AIM OF THE TASK:
Filter the records below and copy every line containing the word "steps".

THE INPUT:

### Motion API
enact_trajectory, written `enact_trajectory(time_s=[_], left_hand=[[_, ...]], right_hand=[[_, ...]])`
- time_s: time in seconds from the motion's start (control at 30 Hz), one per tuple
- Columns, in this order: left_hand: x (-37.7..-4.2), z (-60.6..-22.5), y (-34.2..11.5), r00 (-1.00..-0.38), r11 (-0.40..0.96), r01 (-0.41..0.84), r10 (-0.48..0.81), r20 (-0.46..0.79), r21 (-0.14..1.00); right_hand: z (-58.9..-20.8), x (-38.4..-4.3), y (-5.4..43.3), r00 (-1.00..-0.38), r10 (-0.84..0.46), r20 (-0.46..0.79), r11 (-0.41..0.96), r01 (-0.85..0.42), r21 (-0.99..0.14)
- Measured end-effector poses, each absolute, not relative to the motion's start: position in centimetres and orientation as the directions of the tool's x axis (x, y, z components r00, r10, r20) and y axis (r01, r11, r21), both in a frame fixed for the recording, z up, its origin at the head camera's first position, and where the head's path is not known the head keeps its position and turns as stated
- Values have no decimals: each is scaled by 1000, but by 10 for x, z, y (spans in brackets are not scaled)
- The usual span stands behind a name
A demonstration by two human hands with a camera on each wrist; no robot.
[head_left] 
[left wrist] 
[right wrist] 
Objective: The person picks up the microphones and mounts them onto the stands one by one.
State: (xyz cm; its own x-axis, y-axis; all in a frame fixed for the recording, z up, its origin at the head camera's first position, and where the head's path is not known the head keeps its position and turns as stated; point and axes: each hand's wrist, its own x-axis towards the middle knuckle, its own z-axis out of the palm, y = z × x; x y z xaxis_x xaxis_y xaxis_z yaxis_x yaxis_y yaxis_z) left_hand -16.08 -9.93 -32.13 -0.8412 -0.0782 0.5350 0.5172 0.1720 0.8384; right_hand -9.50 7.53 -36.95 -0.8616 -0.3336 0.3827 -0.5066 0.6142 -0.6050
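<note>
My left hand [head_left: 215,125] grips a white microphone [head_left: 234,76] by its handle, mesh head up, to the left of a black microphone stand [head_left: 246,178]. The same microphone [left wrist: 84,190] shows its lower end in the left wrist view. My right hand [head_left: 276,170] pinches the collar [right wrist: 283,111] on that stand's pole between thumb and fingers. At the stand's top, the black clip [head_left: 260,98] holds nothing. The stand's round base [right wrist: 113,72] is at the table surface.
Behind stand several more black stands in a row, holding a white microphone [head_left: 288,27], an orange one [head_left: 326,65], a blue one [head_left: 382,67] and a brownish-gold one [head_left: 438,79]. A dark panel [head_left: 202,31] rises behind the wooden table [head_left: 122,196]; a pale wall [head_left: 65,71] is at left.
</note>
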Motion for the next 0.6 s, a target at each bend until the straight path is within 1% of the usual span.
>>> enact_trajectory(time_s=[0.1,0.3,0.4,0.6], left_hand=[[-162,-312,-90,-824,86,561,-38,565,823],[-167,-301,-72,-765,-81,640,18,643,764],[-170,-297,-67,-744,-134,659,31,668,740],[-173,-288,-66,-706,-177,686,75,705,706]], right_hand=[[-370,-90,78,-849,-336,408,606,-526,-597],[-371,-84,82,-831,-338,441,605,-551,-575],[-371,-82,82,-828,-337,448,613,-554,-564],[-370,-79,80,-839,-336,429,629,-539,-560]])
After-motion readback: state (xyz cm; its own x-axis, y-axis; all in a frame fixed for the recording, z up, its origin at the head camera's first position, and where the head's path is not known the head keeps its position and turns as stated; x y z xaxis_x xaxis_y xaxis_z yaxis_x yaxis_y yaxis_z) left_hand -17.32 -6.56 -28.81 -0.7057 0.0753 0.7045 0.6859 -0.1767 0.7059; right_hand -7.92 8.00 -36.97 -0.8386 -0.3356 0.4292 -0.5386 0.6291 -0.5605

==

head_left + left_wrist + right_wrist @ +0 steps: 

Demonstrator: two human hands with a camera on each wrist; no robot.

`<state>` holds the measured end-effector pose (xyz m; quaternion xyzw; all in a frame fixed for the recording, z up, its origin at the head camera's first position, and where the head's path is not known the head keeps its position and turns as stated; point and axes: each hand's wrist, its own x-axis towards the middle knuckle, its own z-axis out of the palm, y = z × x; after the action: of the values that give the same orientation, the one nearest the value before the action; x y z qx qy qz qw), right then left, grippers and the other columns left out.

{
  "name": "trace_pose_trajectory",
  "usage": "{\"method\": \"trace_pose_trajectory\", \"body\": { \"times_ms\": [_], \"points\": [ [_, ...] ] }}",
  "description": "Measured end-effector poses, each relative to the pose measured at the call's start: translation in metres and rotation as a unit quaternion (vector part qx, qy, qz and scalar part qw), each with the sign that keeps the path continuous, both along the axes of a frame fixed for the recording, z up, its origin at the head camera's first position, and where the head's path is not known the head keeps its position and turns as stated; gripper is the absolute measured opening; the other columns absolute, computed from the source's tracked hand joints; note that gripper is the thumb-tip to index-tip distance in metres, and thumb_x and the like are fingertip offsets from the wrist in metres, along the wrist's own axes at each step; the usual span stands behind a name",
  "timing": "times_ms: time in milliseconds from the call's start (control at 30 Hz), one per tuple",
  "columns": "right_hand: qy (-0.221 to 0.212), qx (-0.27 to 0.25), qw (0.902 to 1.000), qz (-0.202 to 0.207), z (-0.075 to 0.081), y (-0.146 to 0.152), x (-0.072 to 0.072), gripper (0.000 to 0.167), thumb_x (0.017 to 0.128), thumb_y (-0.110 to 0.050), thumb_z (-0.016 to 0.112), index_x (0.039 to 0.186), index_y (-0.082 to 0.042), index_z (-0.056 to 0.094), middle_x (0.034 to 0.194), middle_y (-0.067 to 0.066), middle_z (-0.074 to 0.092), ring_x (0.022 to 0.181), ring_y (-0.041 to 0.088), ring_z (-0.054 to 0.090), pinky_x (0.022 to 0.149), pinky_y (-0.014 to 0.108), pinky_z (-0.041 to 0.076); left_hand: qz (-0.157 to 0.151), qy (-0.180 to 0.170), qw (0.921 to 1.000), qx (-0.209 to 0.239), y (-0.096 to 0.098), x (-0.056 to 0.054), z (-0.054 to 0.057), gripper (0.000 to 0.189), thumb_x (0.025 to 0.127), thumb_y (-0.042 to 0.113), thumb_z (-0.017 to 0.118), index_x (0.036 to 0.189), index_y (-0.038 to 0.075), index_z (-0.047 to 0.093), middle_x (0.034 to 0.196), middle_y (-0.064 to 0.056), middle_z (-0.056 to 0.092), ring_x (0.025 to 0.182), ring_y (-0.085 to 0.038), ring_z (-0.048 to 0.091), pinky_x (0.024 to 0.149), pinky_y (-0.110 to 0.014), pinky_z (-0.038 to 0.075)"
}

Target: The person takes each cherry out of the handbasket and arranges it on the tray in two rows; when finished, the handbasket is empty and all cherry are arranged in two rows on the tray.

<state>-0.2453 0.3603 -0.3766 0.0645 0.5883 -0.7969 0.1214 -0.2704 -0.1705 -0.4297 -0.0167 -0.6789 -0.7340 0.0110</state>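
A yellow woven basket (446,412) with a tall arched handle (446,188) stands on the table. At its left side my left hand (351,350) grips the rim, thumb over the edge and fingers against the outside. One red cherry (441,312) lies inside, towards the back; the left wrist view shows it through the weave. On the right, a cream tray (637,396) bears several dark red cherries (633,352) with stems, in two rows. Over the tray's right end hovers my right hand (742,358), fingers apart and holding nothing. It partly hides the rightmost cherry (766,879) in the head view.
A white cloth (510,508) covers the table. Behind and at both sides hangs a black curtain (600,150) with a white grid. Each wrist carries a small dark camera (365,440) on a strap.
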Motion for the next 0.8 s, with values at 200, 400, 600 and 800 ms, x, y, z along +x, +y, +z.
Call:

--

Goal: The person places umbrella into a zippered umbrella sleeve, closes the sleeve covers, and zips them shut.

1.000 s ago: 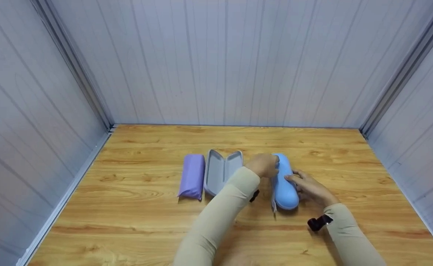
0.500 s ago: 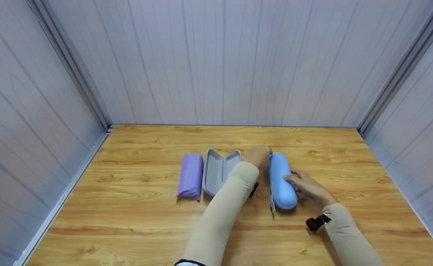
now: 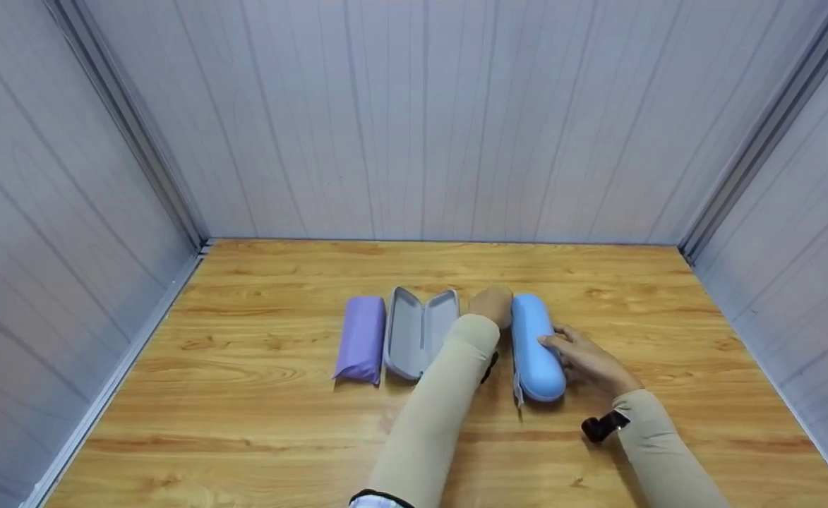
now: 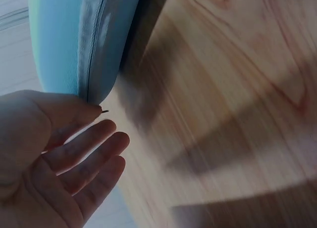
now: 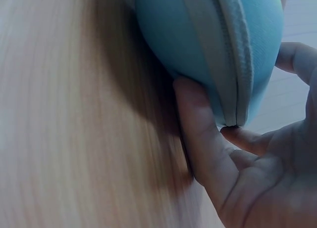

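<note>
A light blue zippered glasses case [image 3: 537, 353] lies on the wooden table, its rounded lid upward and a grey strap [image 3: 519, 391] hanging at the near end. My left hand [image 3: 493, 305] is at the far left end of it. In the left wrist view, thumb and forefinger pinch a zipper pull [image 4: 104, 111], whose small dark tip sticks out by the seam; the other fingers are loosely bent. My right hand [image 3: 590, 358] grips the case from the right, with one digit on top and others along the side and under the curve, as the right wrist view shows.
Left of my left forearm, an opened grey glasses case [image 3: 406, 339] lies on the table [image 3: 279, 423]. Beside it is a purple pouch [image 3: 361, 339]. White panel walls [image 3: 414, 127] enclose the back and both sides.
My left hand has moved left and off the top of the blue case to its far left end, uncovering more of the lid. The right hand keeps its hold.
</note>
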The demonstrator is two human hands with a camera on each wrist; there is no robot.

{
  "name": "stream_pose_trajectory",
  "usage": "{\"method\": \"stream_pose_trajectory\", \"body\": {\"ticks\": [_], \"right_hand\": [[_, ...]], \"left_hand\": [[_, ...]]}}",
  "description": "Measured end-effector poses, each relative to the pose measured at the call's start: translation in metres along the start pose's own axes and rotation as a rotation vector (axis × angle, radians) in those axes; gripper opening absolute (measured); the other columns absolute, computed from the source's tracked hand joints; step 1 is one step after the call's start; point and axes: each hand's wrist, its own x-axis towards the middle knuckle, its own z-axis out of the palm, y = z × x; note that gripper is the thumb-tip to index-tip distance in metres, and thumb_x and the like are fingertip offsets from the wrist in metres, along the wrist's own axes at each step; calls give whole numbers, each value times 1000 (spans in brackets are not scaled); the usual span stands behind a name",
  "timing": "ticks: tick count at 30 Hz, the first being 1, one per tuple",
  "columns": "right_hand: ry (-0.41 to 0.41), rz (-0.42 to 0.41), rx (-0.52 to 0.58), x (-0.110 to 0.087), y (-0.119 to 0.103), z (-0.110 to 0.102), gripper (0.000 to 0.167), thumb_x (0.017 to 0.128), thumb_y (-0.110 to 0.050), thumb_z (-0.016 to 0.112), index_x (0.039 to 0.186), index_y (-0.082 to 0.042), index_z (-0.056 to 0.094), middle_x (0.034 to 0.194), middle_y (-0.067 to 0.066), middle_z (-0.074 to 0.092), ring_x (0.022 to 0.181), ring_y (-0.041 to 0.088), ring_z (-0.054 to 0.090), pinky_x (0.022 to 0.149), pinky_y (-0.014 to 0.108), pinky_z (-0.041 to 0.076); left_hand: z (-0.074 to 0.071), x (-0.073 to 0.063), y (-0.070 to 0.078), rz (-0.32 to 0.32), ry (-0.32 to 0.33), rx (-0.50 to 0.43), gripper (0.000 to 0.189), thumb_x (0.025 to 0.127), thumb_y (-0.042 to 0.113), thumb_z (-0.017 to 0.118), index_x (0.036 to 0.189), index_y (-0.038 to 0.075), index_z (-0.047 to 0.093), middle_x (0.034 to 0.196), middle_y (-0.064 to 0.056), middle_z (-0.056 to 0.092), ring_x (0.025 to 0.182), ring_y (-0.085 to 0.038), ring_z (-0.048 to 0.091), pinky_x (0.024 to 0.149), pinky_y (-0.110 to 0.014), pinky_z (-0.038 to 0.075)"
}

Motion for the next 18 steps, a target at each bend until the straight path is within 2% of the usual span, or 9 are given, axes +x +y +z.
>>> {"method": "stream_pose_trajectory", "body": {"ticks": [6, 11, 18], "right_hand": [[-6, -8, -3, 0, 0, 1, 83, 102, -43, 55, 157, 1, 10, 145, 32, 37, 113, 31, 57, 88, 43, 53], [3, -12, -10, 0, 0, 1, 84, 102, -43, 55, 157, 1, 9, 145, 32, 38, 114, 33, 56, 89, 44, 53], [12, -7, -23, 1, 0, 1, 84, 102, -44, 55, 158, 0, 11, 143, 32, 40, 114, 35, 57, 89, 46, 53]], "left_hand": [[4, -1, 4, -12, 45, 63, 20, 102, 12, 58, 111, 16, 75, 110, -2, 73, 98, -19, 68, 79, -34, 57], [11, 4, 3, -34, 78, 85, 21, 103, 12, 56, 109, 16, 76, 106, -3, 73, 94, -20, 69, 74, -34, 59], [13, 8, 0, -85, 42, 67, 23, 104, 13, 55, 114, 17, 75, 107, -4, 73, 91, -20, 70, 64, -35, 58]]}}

SOLUTION:
head_left + left_wrist + right_wrist @ +0 steps: 
Motion for the next 18 steps, a target at each bend until the straight path is within 2% of the usual span, or 9 are given, axes +x +y +z.

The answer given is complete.